### TASK INSTRUCTIONS
The response should be an exact copy of the records, with the pictures removed.

### DATA EXTRACT
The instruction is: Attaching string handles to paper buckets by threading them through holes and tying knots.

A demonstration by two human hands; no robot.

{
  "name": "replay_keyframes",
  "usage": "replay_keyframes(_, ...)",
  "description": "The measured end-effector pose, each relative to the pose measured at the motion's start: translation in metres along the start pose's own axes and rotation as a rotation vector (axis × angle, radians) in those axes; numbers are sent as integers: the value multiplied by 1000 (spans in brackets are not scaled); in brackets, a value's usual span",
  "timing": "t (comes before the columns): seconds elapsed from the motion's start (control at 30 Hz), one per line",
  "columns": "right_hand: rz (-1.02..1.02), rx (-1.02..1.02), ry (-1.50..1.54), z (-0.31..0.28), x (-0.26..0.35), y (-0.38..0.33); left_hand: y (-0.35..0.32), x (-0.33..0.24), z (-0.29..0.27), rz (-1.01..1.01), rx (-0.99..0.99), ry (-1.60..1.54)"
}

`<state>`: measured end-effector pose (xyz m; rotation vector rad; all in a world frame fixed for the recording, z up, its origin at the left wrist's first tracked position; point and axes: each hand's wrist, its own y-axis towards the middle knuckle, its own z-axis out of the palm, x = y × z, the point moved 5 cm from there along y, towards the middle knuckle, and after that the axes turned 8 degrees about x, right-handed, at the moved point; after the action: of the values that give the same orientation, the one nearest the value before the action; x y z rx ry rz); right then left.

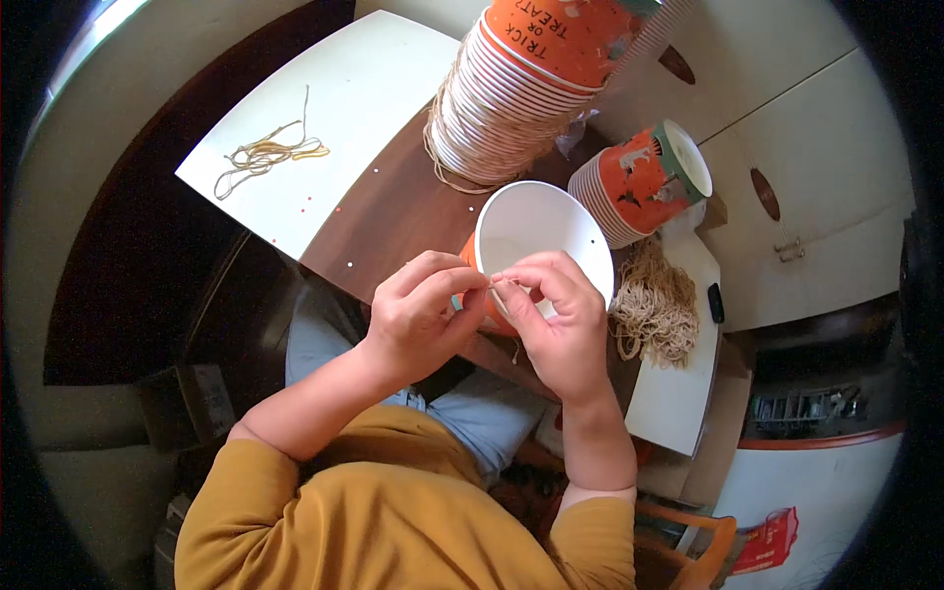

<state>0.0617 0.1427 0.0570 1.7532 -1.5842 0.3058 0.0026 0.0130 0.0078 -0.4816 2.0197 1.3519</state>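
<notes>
A paper bucket (541, 221), white inside and orange outside, stands with its mouth tilted toward me at the table's near edge. At its near rim my left hand (418, 310) and my right hand (562, 324) meet, thumbs and forefingers pinched. Between the fingertips runs a thin beige cord, mostly hidden by the fingers. A short cord end (516, 351) dangles below, against the bucket's outer side. To the right of the bucket lies a thick bundle of beige cords (657, 305).
A tall stack of orange buckets (511, 93), with cords looped round it, stands behind. A shorter stack (629, 187) leans at the right. Loose cords (270, 155) lie on the white tabletop (379, 59) at the left. A black object (716, 303) sits near the right edge.
</notes>
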Motion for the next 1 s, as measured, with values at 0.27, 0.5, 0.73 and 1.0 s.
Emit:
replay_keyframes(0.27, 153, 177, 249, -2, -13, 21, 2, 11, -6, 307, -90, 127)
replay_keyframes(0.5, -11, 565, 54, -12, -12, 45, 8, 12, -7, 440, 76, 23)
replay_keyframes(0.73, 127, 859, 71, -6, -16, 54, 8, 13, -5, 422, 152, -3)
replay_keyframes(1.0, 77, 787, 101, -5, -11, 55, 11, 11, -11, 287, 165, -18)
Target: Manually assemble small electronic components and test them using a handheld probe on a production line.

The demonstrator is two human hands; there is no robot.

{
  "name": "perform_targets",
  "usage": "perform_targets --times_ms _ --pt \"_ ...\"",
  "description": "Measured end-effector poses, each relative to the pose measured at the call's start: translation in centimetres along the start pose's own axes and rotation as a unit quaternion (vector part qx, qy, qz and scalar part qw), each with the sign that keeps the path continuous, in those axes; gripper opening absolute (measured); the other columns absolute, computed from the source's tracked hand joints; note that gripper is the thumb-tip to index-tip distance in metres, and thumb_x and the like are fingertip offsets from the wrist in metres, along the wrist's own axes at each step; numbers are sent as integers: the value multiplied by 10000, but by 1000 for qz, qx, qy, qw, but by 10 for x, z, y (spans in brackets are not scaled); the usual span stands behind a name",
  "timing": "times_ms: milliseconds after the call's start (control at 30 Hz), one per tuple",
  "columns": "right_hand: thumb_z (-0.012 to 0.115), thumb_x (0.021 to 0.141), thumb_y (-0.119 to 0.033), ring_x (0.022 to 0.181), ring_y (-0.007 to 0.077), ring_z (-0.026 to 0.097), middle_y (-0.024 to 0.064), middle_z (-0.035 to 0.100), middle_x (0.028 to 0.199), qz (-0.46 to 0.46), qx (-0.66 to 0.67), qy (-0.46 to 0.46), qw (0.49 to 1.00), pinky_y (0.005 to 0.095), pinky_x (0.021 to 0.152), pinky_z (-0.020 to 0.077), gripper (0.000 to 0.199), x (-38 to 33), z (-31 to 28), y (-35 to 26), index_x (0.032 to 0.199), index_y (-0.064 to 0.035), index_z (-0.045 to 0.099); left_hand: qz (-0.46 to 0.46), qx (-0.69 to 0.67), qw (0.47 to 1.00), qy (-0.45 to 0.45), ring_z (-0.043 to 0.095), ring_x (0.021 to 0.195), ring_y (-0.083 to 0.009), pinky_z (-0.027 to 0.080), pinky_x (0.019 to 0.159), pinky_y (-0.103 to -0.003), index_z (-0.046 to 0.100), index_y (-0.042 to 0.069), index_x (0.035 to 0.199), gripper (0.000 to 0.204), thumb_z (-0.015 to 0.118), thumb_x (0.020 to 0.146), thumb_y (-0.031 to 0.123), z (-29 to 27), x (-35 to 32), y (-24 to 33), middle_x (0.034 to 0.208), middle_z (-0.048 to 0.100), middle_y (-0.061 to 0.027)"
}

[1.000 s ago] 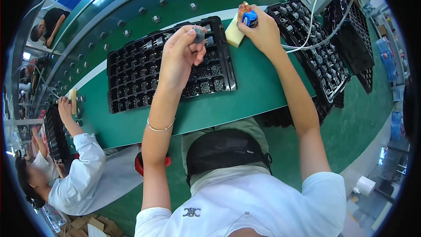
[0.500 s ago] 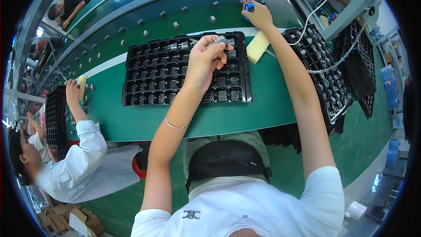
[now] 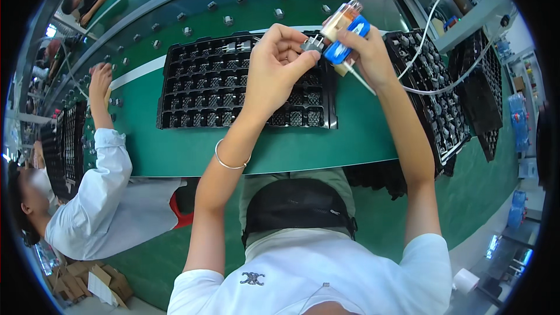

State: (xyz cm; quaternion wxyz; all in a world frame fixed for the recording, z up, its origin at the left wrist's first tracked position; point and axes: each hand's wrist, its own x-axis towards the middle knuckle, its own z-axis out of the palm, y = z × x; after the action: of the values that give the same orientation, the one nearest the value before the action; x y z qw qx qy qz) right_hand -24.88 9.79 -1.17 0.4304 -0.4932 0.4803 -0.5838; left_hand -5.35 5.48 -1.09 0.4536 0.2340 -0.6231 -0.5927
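Observation:
Between the thumb and fingers of my left hand (image 3: 279, 61) is a small grey metal part with thin pins (image 3: 312, 44). My right hand (image 3: 368, 52) is closed round a blue and cream hand-held device (image 3: 348, 39) with a clear rounded end, close beside the part; whether they touch I cannot tell. Below both hands lies a black compartment tray (image 3: 204, 118). A few similar pinned parts (image 3: 236, 46) lie in its far row, and many nearer pockets show only their patterned bottoms. My left hand hides some of the pockets.
Rows of small metal parts (image 3: 228, 20) stand along the green line beyond the tray. A filled black tray (image 3: 434, 90) lies at the right, crossed by a pale tube (image 3: 431, 91). To the left, a co-worker in a white sleeve (image 3: 108, 160) reaches over the bench.
My right hand has come back toward me with the blue device, meeting my left hand over the tray's far right corner. The co-worker's hand has lifted away from the yellow block.

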Motion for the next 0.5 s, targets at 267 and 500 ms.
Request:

### FINISHED TASK
The instruction is: Attaching string handles to paper buckets by threading them through holes and tying knots.

A demonstration by two human hands; no robot.

{
  "name": "replay_keyframes",
  "usage": "replay_keyframes(_, ...)",
  "description": "The measured end-effector pose, each relative to the pose measured at the motion's start: translation in metres along the start pose's own axes and rotation as a rotation vector (axis × angle, radians) in those axes; numbers are sent as integers: the value multiplied by 1000 (spans in brackets are not scaled); in brackets, a value's usual span",
  "timing": "t (comes before the columns): seconds elapsed from the motion's start (control at 30 Hz), one per line",
  "columns": "right_hand: rz (-1.02..1.02), rx (-1.02..1.02), ry (-1.50..1.54), z (-0.31..0.28), x (-0.26..0.35), y (-0.38..0.33); left_hand: y (-0.35..0.32), x (-0.33..0.24), z (-0.29..0.27), rz (-1.01..1.01), rx (-0.99..0.99), ry (-1.60..1.54)"
}

`<state>`: measured end-effector pose (xyz m; rotation vector rad; all in a world frame fixed for the recording, z up, its origin at the left wrist's first tracked position; point and axes: each hand's wrist, its own y-axis towards the middle knuckle, its own z-axis out of the palm, x = y × z, the point moved 5 cm from there along y, towards the middle knuckle, and after that the axes turned 8 degrees about x, right-handed, at the moved point; after the action: of the values that give the same orientation, the one nearest the value before the action; x y z rx ry rz); right then left.


<state>0.0617 0.1427 0.0570 1.7532 -1.5842 0.3058 0.0026 0.0130 0.0078 -0.4816 2.0197 1.3519</state>
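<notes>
A paper bucket (541, 221), white inside and orange outside, stands with its mouth tilted toward me at the table's near edge. At its near rim my left hand (418, 310) and my right hand (562, 324) meet, thumbs and forefingers pinched. Between the fingertips runs a thin beige cord, mostly hidden by the fingers. A short cord end (516, 351) dangles below, against the bucket's outer side. To the right of the bucket lies a thick bundle of beige cords (657, 305).
A tall stack of orange buckets (511, 93), with cords looped round it, stands behind. A shorter stack (629, 187) leans at the right. Loose cords (270, 155) lie on the white tabletop (379, 59) at the left. A black object (716, 303) sits near the right edge.
</notes>
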Motion for the next 1 s, as measured, with values at 0.27, 0.5, 0.73 and 1.0 s.
Emit:
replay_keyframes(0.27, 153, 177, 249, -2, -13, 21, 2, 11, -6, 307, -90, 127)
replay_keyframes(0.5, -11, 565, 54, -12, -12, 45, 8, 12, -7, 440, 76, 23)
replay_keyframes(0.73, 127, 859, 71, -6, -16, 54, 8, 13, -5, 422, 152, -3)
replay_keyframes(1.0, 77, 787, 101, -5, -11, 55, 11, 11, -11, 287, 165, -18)
Target: Manually assemble small electronic components and test them using a handheld probe on a production line.

The demonstrator is two human hands; there is no robot.

{
  "name": "perform_targets",
  "usage": "perform_targets --times_ms _ --pt \"_ ...\"",
  "description": "Measured end-effector poses, each relative to the pose measured at the call's start: translation in centimetres along the start pose's own axes and rotation as a unit quaternion (vector part qx, qy, qz and scalar part qw), each with the sign that keeps the path continuous, in those axes; gripper opening absolute (measured); the other columns absolute, computed from the source's tracked hand joints; note that gripper is the thumb-tip to index-tip distance in metres, and thumb_x and the like are fingertip offsets from the wrist in metres, along the wrist's own axes at each step; numbers are sent as integers: the value multiplied by 10000, but by 1000 for qz, qx, qy, qw, but by 10 for x, z, y (spans in brackets are not scaled); the usual span stands behind a name",
  "timing": "times_ms: milliseconds after the call's start (control at 30 Hz), one per tuple",
  "columns": "right_hand: thumb_z (-0.012 to 0.115), thumb_x (0.021 to 0.141), thumb_y (-0.119 to 0.033), ring_x (0.022 to 0.181), ring_y (-0.007 to 0.077), ring_z (-0.026 to 0.097), middle_y (-0.024 to 0.064), middle_z (-0.035 to 0.100), middle_x (0.028 to 0.199), qz (-0.46 to 0.46), qx (-0.66 to 0.67), qy (-0.46 to 0.46), qw (0.49 to 1.00), pinky_y (0.005 to 0.095), pinky_x (0.021 to 0.152), pinky_z (-0.020 to 0.077), gripper (0.000 to 0.199), x (-38 to 33), z (-31 to 28), y (-35 to 26), index_x (0.032 to 0.199), index_y (-0.064 to 0.035), index_z (-0.045 to 0.099); left_hand: qz (-0.46 to 0.46), qx (-0.69 to 0.67), qw (0.47 to 1.00), qy (-0.45 to 0.45), ring_z (-0.043 to 0.095), ring_x (0.021 to 0.195), ring_y (-0.083 to 0.009), pinky_z (-0.027 to 0.080), pinky_x (0.019 to 0.159), pinky_y (-0.103 to -0.003), index_z (-0.046 to 0.100), index_y (-0.042 to 0.069), index_x (0.035 to 0.199), gripper (0.000 to 0.204), thumb_z (-0.015 to 0.118), thumb_x (0.020 to 0.146), thumb_y (-0.031 to 0.123), z (-29 to 27), x (-35 to 32), y (-24 to 33), middle_x (0.034 to 0.208), middle_z (-0.048 to 0.100), middle_y (-0.061 to 0.027)"
}

[1.000 s ago] 
[0.500 s ago] 
[now] 

State: (xyz cm; quaternion wxyz; all in a world frame fixed for the recording, z up, its origin at the left wrist's first tracked position; point and axes: each hand's wrist, its own x-axis towards the middle knuckle, its own z-axis out of the palm, y = z × x; after the action: of the values that give the same orientation, the one nearest the value before the action; x y z qw qx qy qz) right_hand -24.88 9.79 -1.17 0.4304 -0.4932 0.4803 -0.5838; left_hand -5.35 5.48 -1.09 0.4536 0.2340 -0.6231 -0.5927
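Observation:
Between the thumb and fingers of my left hand (image 3: 279, 61) is a small grey metal part with thin pins (image 3: 312, 44). My right hand (image 3: 368, 52) is closed round a blue and cream hand-held device (image 3: 348, 39) with a clear rounded end, close beside the part; whether they touch I cannot tell. Below both hands lies a black compartment tray (image 3: 204, 118). A few similar pinned parts (image 3: 236, 46) lie in its far row, and many nearer pockets show only their patterned bottoms. My left hand hides some of the pockets.
Rows of small metal parts (image 3: 228, 20) stand along the green line beyond the tray. A filled black tray (image 3: 434, 90) lies at the right, crossed by a pale tube (image 3: 431, 91). To the left, a co-worker in a white sleeve (image 3: 108, 160) reaches over the bench.
My right hand has come back toward me with the blue device, meeting my left hand over the tray's far right corner. The co-worker's hand has lifted away from the yellow block.
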
Motion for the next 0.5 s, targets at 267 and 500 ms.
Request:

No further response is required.